Find every line in the records below that holds the word "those" and copy it.

Top of EXERCISE INPUTS

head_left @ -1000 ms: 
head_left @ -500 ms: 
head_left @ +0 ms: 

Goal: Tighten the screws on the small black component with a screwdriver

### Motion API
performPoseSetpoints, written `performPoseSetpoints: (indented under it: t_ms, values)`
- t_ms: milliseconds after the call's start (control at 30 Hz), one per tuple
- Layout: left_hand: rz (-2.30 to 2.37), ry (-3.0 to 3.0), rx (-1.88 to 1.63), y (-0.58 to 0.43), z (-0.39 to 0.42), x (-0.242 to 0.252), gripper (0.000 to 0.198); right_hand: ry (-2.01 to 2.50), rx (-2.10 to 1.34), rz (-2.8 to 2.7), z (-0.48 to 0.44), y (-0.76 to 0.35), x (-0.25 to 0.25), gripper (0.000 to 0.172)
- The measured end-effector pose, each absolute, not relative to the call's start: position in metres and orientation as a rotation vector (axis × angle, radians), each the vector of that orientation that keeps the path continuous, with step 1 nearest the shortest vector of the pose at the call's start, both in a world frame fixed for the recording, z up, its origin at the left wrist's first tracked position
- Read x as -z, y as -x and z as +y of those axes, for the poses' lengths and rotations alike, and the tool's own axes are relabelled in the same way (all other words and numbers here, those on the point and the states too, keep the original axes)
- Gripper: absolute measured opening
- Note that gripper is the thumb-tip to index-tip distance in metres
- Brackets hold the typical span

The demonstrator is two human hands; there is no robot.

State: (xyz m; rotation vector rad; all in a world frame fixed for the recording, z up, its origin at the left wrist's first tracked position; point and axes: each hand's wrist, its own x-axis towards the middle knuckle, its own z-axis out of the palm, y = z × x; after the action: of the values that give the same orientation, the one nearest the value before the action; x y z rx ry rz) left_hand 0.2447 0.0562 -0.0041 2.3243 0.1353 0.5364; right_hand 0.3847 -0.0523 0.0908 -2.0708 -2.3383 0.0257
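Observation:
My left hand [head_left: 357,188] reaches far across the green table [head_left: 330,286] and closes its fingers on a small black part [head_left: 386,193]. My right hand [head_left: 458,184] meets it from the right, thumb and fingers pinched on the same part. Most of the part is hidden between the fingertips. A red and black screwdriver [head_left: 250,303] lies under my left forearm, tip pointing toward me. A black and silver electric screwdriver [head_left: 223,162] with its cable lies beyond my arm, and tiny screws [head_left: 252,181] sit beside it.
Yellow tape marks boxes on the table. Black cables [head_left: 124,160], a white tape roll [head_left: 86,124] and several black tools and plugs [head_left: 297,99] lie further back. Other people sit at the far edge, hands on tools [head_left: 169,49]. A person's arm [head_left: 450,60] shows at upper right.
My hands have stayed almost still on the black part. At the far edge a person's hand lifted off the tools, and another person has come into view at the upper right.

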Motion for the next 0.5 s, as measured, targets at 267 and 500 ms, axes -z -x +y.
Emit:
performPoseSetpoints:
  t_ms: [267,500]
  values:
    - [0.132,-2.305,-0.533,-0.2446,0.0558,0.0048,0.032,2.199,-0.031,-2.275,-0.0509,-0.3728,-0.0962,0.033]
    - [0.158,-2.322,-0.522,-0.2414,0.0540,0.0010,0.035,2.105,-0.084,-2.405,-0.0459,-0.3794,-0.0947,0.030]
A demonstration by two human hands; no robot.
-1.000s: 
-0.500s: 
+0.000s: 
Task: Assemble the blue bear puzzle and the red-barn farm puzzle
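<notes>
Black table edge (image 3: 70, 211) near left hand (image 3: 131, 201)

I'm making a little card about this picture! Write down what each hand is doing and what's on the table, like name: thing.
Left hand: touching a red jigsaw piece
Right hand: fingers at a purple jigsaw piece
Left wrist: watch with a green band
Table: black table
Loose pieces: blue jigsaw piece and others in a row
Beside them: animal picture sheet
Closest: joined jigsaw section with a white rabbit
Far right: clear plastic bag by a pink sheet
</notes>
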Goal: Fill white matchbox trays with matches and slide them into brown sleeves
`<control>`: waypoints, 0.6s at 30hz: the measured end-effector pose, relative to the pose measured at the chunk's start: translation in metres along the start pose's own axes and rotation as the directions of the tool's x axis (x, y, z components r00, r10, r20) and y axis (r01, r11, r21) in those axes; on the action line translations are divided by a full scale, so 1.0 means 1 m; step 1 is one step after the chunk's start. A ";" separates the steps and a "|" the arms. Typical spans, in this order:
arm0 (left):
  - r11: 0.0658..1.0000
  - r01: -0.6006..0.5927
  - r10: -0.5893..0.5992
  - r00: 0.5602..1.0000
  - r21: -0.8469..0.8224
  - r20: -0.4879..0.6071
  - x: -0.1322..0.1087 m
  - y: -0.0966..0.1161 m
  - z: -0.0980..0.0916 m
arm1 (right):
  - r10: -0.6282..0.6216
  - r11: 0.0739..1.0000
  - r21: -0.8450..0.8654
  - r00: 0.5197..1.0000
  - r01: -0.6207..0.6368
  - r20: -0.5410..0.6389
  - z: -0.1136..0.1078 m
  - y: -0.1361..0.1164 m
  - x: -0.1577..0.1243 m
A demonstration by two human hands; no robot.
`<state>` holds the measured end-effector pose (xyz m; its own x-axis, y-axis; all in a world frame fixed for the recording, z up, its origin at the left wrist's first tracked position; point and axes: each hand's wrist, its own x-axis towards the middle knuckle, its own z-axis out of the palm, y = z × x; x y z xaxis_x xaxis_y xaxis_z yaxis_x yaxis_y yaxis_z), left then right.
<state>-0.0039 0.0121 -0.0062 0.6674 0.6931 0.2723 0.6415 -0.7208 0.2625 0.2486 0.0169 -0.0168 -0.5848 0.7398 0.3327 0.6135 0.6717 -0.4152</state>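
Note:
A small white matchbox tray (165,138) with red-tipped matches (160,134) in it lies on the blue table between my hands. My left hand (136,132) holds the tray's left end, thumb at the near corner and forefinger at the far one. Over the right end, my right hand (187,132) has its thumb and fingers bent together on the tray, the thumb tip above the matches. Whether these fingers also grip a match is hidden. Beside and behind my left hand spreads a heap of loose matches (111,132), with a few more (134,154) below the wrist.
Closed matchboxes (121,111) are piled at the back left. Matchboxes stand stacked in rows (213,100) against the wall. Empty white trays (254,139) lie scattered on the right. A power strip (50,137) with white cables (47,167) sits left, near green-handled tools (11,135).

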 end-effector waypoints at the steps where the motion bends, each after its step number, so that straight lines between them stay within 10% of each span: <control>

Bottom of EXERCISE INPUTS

# YOUR RESPONSE
- Read x as -z, y as -x and z as +y of those axes, for the poses' lengths and rotations alike, and the tool's own axes are relabelled in the same way (all other words and numbers here, those on the point and the states too, keep the original axes)
`<control>`: waypoints, 0.6s at 30hz: the measured end-effector pose, relative to the pose measured at the chunk's start: translation in metres along the start pose's own axes and rotation as the directions of the tool's x axis (x, y, z components r00, r10, r20) and y axis (r01, r11, r21) in those axes; on the action line translations are divided by a full scale, so 1.0 means 1 m; step 1 is one step after the chunk's start. A ";" separates the steps and a "|" the arms. Typical spans, in this order:

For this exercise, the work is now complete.